PROBLEM DETAILS :: The first line of the entries and each line after it, through the one that contains "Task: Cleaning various", are to be duplicated exactly; no picture belongs in the copy.

AVAILABLE RECORDS ::
=-=-=

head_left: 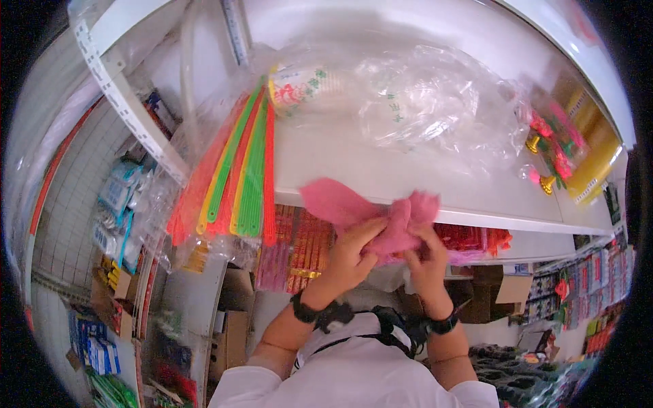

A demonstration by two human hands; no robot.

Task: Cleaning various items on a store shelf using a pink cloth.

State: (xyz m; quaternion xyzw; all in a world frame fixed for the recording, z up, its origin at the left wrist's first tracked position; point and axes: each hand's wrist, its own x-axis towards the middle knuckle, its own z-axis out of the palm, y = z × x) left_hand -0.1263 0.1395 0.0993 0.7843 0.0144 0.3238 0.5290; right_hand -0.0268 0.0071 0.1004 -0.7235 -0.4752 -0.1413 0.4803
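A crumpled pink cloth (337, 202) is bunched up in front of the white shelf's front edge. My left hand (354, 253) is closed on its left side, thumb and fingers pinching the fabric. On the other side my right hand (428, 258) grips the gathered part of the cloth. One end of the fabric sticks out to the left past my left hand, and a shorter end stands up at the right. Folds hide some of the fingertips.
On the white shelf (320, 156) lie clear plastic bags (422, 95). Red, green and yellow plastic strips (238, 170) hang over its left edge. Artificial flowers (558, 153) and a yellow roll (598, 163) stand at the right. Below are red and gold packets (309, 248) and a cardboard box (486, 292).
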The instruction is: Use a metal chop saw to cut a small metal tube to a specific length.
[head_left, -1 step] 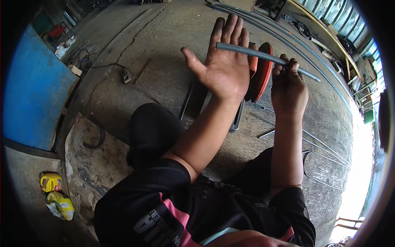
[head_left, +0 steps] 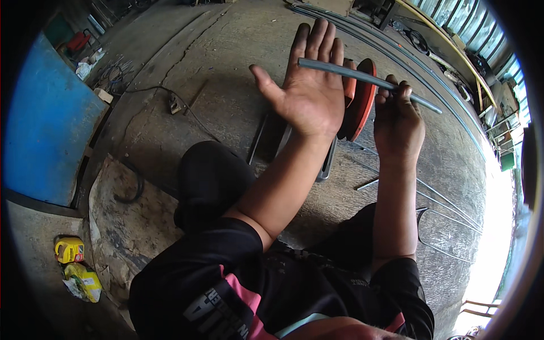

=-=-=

PROBLEM SOLUTION ::
head_left: 

A demonstration by two human hands; no robot.

Task: Cleaning various items on a store shelf using a pink cloth.

There is nothing more to the output.